◆ Task statement
Leaving out every picture, copy the lines of the material below exactly, from the line containing "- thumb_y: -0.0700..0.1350" through the line containing "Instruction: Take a".

◆ Data segment

* * * *

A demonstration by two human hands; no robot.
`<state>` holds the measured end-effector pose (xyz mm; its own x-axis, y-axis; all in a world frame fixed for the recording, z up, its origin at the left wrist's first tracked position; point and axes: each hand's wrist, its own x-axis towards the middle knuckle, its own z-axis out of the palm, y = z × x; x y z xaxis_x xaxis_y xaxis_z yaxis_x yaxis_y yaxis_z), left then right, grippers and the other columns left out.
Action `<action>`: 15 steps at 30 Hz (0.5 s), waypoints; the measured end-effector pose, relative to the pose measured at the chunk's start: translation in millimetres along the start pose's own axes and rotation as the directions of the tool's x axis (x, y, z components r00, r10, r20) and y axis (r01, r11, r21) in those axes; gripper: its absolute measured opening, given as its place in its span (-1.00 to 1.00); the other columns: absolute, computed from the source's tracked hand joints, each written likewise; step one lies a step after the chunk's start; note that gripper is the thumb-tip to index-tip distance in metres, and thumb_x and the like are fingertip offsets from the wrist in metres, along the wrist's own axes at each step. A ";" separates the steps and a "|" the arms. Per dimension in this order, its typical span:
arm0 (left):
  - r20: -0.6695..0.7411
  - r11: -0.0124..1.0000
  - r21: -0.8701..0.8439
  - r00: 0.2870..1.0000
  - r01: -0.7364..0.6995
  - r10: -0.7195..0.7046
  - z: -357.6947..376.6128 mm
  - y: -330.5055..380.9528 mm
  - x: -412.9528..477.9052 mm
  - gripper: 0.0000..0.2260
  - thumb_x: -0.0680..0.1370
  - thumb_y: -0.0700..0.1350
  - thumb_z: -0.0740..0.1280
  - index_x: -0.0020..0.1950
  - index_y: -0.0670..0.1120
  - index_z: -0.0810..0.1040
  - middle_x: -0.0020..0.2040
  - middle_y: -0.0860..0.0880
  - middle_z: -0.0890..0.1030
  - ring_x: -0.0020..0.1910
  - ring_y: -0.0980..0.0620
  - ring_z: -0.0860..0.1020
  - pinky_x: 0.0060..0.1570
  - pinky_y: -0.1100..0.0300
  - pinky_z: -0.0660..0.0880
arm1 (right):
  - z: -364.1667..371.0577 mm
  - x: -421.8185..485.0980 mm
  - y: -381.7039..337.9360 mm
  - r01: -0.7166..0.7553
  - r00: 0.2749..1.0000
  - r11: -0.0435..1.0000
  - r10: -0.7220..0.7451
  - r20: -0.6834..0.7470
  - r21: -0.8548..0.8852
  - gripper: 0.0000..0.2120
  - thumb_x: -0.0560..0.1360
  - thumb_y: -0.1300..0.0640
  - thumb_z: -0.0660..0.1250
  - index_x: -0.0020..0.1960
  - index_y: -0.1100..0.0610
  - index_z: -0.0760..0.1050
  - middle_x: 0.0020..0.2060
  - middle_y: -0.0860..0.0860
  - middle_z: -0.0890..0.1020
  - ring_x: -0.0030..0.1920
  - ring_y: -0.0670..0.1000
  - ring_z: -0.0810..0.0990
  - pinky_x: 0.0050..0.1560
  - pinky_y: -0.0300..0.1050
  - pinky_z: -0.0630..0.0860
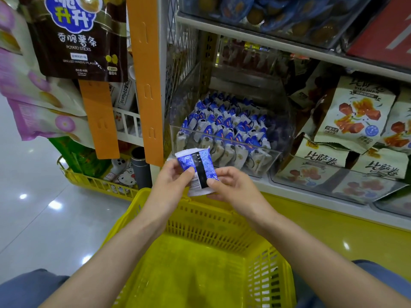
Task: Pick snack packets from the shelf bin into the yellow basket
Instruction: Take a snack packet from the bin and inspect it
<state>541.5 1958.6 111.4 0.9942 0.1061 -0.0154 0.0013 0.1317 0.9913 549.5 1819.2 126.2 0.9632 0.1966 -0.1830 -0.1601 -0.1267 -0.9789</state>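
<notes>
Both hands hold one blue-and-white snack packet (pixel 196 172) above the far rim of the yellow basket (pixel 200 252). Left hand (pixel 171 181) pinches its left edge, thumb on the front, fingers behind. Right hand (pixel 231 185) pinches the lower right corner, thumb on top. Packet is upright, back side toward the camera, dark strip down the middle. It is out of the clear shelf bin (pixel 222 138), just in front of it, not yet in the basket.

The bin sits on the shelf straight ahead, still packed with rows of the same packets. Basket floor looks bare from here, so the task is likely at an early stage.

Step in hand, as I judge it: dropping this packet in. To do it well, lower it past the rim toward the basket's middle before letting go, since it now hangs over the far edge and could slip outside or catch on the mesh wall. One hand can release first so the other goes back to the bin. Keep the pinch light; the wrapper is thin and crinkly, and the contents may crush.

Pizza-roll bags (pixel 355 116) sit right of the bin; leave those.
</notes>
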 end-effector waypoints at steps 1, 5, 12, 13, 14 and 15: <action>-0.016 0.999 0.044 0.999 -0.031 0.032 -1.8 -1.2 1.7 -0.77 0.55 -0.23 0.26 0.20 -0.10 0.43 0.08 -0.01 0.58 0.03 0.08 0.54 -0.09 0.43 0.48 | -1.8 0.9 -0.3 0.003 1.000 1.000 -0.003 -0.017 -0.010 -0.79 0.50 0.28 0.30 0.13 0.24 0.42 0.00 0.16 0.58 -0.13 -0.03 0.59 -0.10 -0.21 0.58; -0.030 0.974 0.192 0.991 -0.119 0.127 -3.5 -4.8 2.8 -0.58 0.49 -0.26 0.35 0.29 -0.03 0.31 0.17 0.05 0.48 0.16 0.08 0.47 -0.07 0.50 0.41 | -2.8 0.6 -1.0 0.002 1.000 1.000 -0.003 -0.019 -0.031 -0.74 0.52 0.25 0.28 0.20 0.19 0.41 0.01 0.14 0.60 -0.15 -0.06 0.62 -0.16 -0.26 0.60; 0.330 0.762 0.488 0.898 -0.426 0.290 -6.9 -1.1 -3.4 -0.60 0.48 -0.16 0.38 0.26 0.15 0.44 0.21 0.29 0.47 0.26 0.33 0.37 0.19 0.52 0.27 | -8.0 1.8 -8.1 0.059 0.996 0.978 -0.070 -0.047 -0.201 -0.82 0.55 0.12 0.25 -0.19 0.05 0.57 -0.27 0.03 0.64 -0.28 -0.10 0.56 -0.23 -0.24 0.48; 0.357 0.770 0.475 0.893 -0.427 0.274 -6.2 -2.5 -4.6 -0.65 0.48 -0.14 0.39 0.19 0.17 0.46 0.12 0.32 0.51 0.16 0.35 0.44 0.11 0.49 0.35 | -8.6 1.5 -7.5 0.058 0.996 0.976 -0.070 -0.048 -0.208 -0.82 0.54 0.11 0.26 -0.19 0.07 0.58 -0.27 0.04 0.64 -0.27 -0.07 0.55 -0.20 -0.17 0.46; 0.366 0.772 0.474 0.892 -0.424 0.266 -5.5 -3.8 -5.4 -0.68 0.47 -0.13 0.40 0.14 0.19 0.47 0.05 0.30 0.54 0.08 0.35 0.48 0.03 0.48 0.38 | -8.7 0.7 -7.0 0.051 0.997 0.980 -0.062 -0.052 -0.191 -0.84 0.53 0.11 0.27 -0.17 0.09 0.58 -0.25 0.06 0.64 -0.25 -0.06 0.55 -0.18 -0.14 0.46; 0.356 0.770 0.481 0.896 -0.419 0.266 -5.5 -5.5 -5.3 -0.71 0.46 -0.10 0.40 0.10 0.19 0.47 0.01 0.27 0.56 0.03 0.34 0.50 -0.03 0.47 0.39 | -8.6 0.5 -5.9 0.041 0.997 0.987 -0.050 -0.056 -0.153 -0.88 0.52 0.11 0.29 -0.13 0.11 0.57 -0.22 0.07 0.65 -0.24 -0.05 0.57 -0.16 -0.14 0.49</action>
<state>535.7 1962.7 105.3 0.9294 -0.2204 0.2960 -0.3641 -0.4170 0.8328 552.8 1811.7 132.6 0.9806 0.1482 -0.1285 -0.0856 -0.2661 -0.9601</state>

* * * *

◆ Exercise solution
  - thumb_y: -0.0700..0.1350
  - thumb_z: -0.0740..0.1280
  - index_x: -0.0020..0.1950
  - index_y: -0.0670..0.1120
  - index_z: -0.0810..0.1040
  - middle_x: -0.0020..0.2040
  - middle_y: -0.0860..0.0880
  - middle_z: -0.0890..0.1030
  - ring_x: -0.0020..0.1910
  - ring_y: -0.0980..0.0620
  - ring_z: -0.0860..0.1020
  - pinky_x: 0.0060..0.1570
  - pinky_y: -0.1100..0.0300
  - pinky_z: -0.0660..0.0880
arm1 (right):
  - z: -364.1667..371.0577 mm
  - x: -421.8185..485.0980 mm
  - y: -381.7039..337.9360 mm
  - r01: -0.7166..0.7553
  - r00: 0.2749..1.0000
  - r11: -0.0435..1.0000
  - r10: -0.7220..0.7451
  - r20: -0.6834..0.7470
  - r21: -0.8548..0.8852
  - gripper: 0.0000..0.2120
  - thumb_x: -0.0560..0.1360
  - thumb_y: -0.1300..0.0640
  - thumb_z: -0.0660..0.1250
  - index_x: -0.0020..0.1960
  - index_y: -0.1100..0.0610
  - index_z: -0.0760..0.1050
  - middle_x: 0.0020..0.2060
  - middle_y: -0.0860..0.0860
  - middle_z: -0.0890..0.1020
  - ring_x: -0.0030..0.1920
  - ring_y: -0.0670..0.1000
  - ring_z: -0.0810..0.0990
  - pinky_x: 0.0050..0.1560
  - pinky_y: -0.0300..0.1050
  - pinky_z: -0.0630..0.0860
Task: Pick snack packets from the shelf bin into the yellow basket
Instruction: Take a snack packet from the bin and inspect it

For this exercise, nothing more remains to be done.